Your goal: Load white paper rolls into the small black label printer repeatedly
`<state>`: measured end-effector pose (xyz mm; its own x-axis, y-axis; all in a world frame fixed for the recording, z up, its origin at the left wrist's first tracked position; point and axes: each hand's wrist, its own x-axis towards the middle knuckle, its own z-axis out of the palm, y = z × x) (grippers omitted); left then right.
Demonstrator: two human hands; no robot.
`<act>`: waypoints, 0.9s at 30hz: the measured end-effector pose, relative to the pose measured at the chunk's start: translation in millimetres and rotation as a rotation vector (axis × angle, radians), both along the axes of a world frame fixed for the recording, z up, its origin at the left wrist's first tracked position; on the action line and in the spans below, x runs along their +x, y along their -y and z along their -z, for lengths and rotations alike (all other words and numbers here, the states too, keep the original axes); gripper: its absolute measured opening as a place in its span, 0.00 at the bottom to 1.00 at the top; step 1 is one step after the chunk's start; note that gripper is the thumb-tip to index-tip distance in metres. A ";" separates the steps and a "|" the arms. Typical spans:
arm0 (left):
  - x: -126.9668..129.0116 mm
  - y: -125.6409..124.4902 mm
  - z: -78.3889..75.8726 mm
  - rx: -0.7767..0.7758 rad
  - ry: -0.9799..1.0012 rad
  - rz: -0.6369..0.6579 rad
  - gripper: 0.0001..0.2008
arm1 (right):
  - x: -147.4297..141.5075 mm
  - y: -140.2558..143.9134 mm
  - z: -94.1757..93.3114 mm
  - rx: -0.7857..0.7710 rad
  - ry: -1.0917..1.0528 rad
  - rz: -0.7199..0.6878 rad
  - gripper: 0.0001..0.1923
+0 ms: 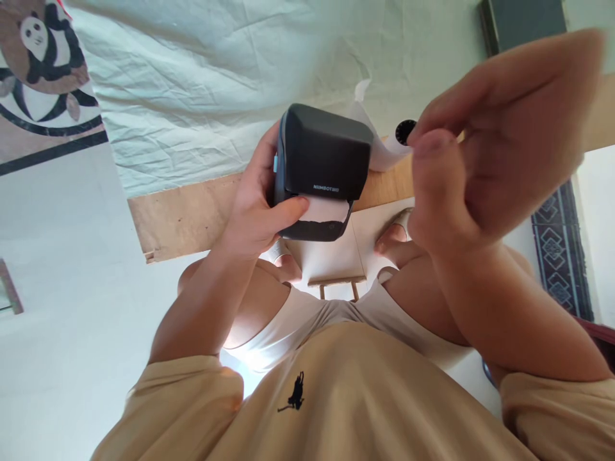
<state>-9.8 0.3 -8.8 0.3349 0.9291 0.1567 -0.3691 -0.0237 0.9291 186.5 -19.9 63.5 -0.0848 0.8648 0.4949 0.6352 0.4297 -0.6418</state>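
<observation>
A small black printer sits at the middle of the view, held up in the air above the person's lap. Behind the printer runs a wooden board, and beyond that board lies a wrinkled pale green sheet that fills most of the far side. To the far left of the printer, a picture of a panda shows at the corner. Just right of the printer, partly hidden behind it, lies a white paper roll with a dark core, its loose end curling up past the printer's top edge. Below the printer, a flat pale panel on a small wooden frame rests between the knees, with the toes showing at either side of it. A dark patterned rug lies well to the right of the printer.

The left hand has its grip closed on the printer: the palm lies against the printer's left side and the thumb presses on the front, just beside a strip of pink paper that comes out of the slot. The right hand is raised to the right of the printer, apart from it and close to the camera, and it blocks part of the board and the paper roll. It is blurred; the thumb and fingers curl inward, and whether they pinch anything cannot be told.
</observation>
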 end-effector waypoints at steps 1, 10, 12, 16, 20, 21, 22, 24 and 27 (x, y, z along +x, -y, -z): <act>0.0 0.3 -0.2 -0.011 -0.014 -0.008 0.28 | -0.5 0.8 0.5 0.073 -0.029 0.001 0.11; 0.7 -0.3 4.7 0.033 0.009 0.027 0.29 | -2.0 2.5 -0.3 -0.243 0.268 -0.120 0.30; 1.8 3.0 -0.8 0.008 -0.011 0.024 0.28 | -1.3 1.3 0.2 -0.364 0.289 -0.123 0.32; 4.5 9.2 -14.3 -0.125 -0.098 -0.031 0.18 | -0.2 -2.0 4.5 -0.491 0.224 -0.115 0.33; 5.9 9.3 -18.0 -0.153 -0.104 -0.047 0.16 | -1.0 -3.8 8.1 -0.565 0.184 -0.130 0.35; 5.9 8.7 -16.9 -0.153 -0.097 -0.047 0.16 | -1.2 -4.1 8.6 -0.573 0.187 -0.136 0.35; 5.8 8.0 -15.5 -0.151 -0.091 -0.048 0.16 | -1.3 -4.5 8.9 -0.578 0.194 -0.143 0.34; 5.6 6.9 -12.5 -0.151 -0.088 -0.042 0.17 | -1.3 -5.7 9.4 -0.584 0.214 -0.159 0.34; 5.9 7.0 -11.5 -0.166 -0.100 -0.046 0.19 | -0.7 -8.1 10.4 -0.588 0.239 -0.166 0.33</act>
<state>-3.9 -6.8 2.7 0.2978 0.9541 -0.0320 -0.2766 0.1183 0.9537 185.9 -11.7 53.1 -0.2892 0.9514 -0.1059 0.7453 0.1543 -0.6486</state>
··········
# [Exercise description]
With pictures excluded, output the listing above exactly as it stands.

# [Response area]
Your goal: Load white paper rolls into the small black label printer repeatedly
`<state>`: measured end-effector pose (xyz mm; its own x-axis, y-axis; all in a world frame fixed for the recording, z up, its origin at the left wrist's first tracked position; point and axes: each hand's wrist, its own x-axis towards the middle knuckle, its own z-axis out of the palm, y = z × x) (grippers omitted); left then right.
Demonstrator: two human hands; no robot.
`<act>`: waypoints, 0.9s at 30hz: the measured end-effector pose, relative to the pose measured at the chunk's start: translation in millimetres and rotation as a rotation vector (axis × angle, radians), both along the axes of a world frame fixed for the recording, z up, its origin at the left wrist's first tracked position; on the action line and in the spans below, x runs along their +x, y along their -y and z along their -z, for lengths and rotations alike (all other words and numbers here, the states too, keep the original axes); gripper: its absolute measured opening as a place in its span, 0.00 at the bottom to 1.00 at the top; step 1 is one step after the chunk's start; note that gripper is the thumb-tip to index-tip distance in metres. A ";" separates the steps and a "|" the arms. Typical spans:
arm0 (left):
  - x: -126.9668..129.0116 mm
  - y: -125.6409..124.4902 mm
  - z: -78.3889..75.8726 mm
  - rx: -0.7767..0.7758 rad
  - ry: -0.9799..1.0012 rad
  - rz: -0.6369..0.6579 rad
  - gripper: 0.0001..0.2008
arm1 (right):
  - x: -147.4297..141.5075 mm
  - y: -140.2558..143.9134 mm
  - z: -94.1757..93.3114 mm
  - rx: -0.7857..0.7710 rad
  - ry: -1.0917..1.0528 rad
  - rz: -0.7199..0.6878 rad
  - gripper: 0.0001..0.1923
+0 ms: 
<state>-9.8 0.3 -8.8 0.3349 0.9291 0.1567 -0.3691 -0.0237 0.9291 186.5 -19.9 63.5 -0.0848 0.8648 0.4949 0.6352 0.4297 -0.6418</state>
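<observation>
A small black printer sits at the middle of the view, held up in the air above the person's lap. Behind the printer runs a wooden board, and beyond that board lies a wrinkled pale green sheet that fills most of the far side. To the far left of the printer, a picture of a panda shows at the corner. Just right of the printer, partly hidden behind it, lies a white paper roll with a dark core, its loose end curling up past the printer's top edge. Below the printer, a flat pale panel on a small wooden frame rests between the knees, with the toes showing at either side of it. A dark patterned rug lies well to the right of the printer.

The left hand has its grip closed on the printer: the palm lies against the printer's left side and the thumb presses on the front, just beside a strip of pink paper that comes out of the slot. The right hand is raised to the right of the printer, apart from it and close to the camera, and it blocks part of the board and the paper roll. It is blurred; the thumb and fingers curl inward, and whether they pinch anything cannot be told.
</observation>
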 end-effector waypoints at steps 1, 10, 12, 16, 20, 21, 22, 24 and 27 (x, y, z along +x, -y, -z): <act>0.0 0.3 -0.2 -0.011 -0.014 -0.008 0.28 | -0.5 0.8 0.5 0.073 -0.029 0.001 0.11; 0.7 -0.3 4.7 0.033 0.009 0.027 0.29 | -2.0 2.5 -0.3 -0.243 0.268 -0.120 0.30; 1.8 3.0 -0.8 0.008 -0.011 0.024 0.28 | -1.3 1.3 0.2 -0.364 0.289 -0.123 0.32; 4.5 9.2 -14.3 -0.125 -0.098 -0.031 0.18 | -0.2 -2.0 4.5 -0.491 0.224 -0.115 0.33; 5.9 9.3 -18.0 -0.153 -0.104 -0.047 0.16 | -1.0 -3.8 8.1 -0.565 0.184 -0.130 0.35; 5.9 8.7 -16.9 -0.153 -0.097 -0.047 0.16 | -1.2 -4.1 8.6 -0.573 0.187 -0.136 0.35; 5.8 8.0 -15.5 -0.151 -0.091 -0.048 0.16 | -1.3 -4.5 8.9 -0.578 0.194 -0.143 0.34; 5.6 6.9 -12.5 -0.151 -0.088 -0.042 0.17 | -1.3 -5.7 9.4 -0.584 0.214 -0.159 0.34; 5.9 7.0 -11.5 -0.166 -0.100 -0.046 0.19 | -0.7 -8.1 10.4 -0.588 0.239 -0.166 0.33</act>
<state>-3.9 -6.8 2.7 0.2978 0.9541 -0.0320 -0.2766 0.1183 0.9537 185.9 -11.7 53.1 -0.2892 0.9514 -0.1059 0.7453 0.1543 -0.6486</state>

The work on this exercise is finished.